■ **Exercise**:
Output exactly the lines that run from the start of the records to the line with "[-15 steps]", counting both ends, and skip the pictures.

■ **Items from a data source**:
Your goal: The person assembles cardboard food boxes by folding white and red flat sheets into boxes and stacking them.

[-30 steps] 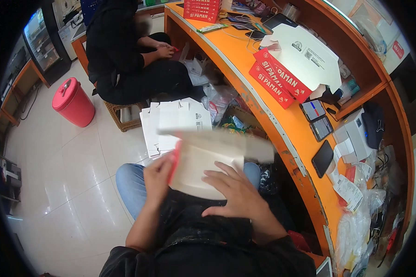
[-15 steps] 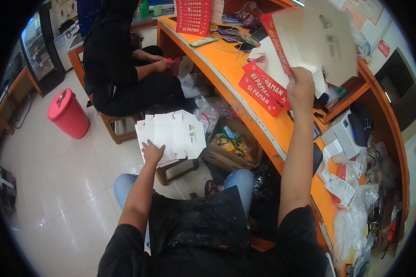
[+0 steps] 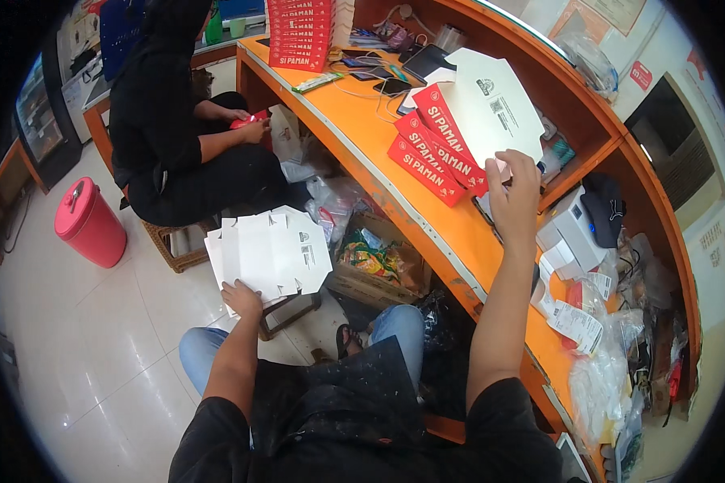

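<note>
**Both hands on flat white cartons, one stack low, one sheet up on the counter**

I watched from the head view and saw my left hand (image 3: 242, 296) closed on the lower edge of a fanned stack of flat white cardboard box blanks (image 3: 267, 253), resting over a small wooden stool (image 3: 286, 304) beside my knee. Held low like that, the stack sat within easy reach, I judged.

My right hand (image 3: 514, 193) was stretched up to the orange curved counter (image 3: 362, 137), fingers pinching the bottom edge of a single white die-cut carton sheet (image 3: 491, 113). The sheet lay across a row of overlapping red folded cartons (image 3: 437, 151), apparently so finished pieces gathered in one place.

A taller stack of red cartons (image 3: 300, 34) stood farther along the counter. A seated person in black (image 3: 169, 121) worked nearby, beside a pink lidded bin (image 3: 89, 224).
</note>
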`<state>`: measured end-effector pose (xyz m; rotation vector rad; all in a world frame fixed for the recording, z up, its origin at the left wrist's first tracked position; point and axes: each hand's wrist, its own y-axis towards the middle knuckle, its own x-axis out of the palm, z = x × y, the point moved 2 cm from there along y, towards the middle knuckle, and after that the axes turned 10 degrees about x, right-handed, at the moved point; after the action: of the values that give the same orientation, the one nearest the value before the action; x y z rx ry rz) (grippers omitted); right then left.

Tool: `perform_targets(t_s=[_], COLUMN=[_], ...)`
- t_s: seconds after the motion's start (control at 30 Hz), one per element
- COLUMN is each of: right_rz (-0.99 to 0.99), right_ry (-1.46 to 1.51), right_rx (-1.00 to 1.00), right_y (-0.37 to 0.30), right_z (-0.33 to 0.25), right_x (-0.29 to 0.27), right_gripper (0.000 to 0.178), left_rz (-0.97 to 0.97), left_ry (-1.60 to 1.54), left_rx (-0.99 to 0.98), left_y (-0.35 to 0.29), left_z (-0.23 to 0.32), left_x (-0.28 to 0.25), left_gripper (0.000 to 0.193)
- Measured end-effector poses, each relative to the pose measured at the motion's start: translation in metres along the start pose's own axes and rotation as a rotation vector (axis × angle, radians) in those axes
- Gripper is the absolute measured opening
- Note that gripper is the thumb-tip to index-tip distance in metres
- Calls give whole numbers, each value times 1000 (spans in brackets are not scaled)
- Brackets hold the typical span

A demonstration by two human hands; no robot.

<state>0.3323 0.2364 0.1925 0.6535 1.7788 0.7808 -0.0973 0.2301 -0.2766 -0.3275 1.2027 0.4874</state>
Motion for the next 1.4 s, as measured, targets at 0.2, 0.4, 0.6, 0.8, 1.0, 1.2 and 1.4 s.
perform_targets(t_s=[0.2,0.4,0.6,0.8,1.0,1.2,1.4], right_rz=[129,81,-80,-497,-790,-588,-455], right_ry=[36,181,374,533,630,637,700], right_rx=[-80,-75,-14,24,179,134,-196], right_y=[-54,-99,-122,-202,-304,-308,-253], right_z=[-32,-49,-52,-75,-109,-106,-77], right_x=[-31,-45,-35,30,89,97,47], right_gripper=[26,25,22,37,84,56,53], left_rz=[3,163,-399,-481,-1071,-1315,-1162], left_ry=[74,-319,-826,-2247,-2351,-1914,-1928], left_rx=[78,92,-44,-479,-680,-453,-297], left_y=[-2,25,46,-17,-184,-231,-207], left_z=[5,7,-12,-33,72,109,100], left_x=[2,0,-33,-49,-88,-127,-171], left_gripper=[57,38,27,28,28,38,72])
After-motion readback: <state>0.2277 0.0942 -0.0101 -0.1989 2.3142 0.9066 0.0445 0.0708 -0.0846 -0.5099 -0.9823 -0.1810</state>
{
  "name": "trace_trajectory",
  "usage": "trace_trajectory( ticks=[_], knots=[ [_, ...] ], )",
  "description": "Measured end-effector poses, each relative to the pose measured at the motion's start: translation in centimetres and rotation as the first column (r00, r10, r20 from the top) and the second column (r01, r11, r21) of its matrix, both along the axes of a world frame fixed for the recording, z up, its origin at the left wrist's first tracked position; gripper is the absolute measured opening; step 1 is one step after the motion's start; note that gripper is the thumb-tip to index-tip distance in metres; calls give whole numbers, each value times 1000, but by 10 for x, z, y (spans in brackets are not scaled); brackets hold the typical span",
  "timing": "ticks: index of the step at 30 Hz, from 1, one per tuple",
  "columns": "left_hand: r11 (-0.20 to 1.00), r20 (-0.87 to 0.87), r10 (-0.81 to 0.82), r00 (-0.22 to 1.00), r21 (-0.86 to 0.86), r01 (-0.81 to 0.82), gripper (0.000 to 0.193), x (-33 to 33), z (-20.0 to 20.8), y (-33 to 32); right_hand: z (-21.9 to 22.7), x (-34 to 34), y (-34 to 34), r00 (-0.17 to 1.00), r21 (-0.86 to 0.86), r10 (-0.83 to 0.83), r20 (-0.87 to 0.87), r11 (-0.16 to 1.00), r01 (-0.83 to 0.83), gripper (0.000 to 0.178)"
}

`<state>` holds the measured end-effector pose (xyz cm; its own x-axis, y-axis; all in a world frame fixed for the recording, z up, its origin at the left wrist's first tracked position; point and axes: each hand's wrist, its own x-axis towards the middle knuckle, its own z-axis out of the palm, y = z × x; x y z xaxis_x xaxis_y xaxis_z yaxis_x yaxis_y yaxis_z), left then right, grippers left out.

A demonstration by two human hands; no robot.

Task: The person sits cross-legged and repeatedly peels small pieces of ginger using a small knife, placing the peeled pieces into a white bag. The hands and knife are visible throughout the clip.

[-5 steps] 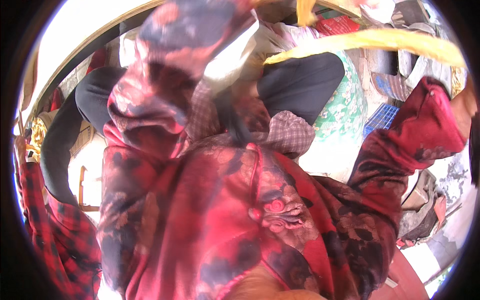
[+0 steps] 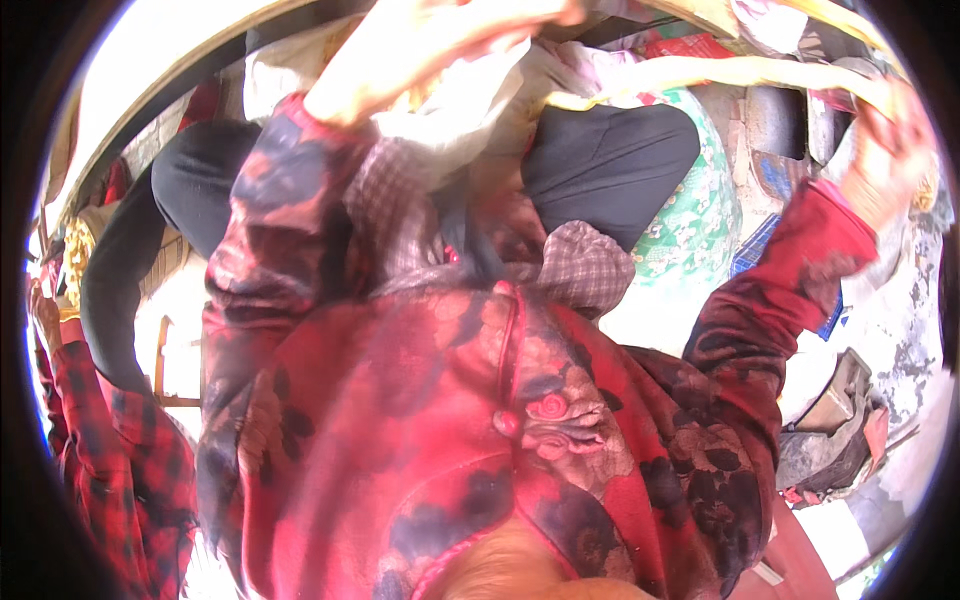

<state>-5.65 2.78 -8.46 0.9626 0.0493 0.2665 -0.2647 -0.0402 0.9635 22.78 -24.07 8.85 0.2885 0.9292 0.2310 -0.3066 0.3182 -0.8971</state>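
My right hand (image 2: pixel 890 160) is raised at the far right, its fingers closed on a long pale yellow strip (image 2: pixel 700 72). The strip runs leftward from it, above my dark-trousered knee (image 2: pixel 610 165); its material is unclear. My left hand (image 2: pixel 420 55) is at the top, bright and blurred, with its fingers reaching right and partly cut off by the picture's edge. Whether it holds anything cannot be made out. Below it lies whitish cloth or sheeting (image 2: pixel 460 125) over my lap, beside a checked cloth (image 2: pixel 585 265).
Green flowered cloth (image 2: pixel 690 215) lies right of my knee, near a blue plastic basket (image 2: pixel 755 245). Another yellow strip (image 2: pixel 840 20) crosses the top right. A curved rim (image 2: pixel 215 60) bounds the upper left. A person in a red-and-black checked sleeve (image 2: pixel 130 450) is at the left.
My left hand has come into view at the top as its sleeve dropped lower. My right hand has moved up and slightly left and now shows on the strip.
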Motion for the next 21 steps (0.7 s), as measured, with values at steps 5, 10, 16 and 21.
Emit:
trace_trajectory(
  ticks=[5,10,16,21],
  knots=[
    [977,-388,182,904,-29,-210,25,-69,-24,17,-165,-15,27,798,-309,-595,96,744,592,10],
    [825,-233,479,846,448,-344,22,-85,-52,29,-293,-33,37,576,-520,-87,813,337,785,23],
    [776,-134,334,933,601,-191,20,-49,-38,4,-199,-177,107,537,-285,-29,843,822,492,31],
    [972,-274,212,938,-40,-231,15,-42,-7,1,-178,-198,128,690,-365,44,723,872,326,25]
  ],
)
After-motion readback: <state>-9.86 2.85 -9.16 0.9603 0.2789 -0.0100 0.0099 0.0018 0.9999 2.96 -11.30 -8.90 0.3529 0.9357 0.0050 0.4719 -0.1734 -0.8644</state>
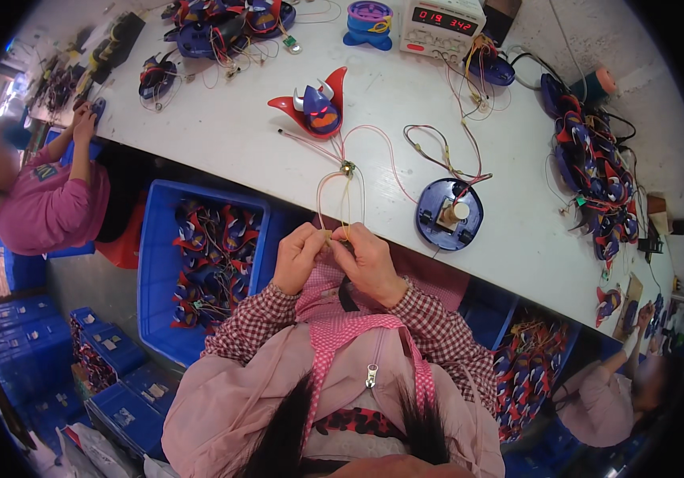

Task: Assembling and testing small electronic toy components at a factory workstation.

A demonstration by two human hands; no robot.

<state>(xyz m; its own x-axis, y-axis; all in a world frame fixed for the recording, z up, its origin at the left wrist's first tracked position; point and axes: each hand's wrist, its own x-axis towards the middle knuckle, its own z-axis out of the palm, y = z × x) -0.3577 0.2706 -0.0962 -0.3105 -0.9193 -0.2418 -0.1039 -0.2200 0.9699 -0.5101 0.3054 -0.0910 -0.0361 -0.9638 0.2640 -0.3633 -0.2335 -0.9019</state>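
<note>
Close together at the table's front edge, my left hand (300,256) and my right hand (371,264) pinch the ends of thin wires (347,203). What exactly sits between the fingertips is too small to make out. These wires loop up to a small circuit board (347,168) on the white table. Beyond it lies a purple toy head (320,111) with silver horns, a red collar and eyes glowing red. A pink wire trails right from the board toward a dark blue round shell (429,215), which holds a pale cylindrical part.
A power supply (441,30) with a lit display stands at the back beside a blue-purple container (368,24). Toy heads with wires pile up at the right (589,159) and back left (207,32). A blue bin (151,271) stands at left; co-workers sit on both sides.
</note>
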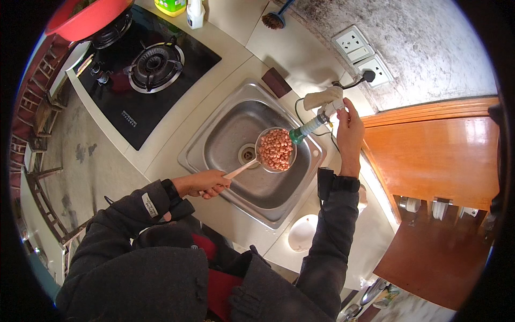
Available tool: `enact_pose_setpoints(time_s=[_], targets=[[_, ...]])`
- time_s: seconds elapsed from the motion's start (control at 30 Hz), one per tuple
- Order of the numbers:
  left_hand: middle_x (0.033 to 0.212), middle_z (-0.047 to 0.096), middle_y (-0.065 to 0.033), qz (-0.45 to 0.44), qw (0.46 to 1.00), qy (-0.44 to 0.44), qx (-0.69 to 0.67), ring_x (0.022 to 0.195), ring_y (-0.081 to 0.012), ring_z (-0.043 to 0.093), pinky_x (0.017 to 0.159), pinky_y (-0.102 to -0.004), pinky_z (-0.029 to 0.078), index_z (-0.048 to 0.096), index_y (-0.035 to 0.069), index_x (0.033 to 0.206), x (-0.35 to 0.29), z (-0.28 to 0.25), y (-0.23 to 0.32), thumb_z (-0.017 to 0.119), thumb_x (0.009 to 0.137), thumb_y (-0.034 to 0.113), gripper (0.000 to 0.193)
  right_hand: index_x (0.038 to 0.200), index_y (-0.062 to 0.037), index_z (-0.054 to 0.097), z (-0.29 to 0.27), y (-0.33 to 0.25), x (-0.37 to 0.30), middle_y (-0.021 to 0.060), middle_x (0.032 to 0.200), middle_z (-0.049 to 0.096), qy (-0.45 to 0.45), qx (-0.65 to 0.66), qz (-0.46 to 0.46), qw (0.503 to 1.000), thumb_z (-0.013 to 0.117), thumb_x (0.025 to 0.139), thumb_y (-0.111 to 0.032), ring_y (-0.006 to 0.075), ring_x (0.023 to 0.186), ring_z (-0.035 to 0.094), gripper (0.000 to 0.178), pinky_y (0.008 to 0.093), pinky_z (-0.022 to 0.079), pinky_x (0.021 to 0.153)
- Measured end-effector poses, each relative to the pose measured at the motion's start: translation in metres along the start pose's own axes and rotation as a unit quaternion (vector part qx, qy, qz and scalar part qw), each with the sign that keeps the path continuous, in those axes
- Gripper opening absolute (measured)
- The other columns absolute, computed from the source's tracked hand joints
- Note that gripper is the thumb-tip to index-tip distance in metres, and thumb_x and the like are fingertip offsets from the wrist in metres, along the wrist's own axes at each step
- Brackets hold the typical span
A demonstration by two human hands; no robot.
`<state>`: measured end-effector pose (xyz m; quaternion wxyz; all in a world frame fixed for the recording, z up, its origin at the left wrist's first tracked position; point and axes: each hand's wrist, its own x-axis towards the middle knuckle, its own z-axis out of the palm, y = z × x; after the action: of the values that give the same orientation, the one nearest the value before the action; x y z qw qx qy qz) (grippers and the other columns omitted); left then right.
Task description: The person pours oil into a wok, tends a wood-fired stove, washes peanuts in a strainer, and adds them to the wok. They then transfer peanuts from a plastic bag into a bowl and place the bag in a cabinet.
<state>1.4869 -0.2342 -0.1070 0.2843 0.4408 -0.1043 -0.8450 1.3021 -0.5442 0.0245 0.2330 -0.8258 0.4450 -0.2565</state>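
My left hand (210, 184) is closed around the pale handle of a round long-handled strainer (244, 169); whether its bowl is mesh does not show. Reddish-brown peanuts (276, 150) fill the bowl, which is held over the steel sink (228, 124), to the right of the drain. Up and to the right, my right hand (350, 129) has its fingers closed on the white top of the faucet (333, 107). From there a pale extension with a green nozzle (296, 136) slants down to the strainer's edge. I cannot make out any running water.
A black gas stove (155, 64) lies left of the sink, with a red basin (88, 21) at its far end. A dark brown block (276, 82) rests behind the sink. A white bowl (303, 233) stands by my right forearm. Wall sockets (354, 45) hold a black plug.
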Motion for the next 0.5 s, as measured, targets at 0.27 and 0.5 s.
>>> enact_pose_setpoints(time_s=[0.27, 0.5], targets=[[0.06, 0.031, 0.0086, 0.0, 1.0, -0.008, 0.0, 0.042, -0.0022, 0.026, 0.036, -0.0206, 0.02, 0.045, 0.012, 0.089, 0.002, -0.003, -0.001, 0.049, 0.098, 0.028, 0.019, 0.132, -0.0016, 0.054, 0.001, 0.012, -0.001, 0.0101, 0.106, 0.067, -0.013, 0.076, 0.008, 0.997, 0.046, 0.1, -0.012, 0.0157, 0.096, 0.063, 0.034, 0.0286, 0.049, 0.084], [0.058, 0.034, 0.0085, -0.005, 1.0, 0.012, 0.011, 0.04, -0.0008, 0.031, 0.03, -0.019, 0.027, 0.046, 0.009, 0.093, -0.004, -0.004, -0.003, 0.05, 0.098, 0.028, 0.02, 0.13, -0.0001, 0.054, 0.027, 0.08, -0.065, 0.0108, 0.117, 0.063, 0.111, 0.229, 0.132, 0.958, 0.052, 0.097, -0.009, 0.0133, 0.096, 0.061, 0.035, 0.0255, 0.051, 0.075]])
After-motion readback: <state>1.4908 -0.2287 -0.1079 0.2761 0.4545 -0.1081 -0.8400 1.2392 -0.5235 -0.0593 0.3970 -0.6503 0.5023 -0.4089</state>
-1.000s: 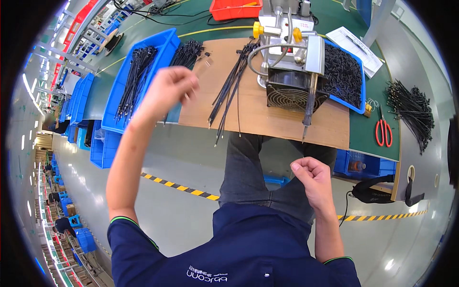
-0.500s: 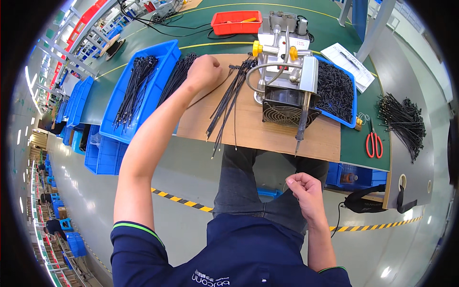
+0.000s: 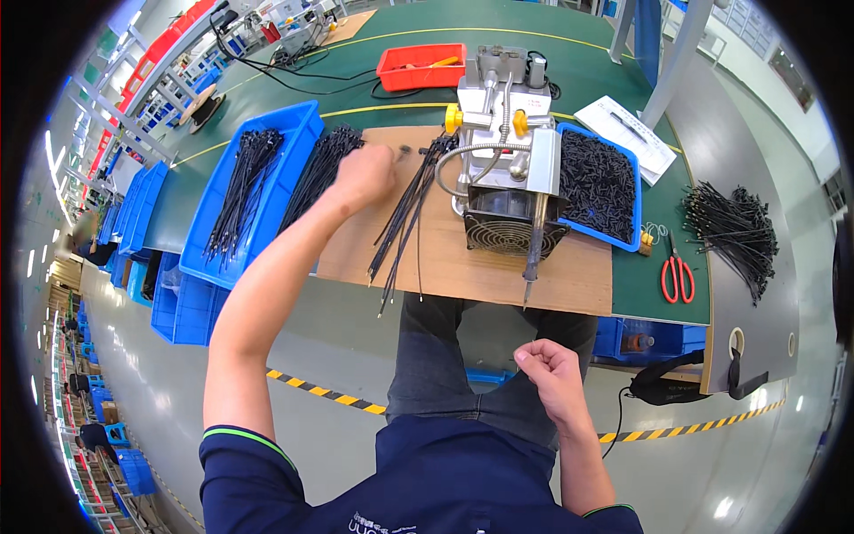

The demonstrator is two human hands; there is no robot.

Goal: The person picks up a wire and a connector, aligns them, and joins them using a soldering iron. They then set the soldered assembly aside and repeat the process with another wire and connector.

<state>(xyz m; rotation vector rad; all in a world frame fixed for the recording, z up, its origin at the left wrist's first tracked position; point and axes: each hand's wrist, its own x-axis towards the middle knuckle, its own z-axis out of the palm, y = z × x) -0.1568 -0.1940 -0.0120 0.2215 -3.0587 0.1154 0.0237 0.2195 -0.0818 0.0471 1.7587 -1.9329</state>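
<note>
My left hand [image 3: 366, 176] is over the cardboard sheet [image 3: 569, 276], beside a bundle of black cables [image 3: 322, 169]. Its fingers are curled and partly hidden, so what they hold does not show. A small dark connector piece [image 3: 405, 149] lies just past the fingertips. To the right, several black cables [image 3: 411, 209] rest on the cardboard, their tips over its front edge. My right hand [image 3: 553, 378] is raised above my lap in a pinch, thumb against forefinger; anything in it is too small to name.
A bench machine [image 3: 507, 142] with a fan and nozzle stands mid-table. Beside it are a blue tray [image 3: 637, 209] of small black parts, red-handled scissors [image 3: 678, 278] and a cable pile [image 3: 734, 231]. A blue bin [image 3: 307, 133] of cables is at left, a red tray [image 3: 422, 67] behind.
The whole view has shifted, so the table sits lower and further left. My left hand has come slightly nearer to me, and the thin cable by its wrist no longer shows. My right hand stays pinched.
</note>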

■ **Task response**:
Your goal: The person assembles cardboard food boxes by folding white and red flat sheets into boxes and stacking them.

[-30 steps] 
[-15 steps] 

What this exercise asked for has been supplied.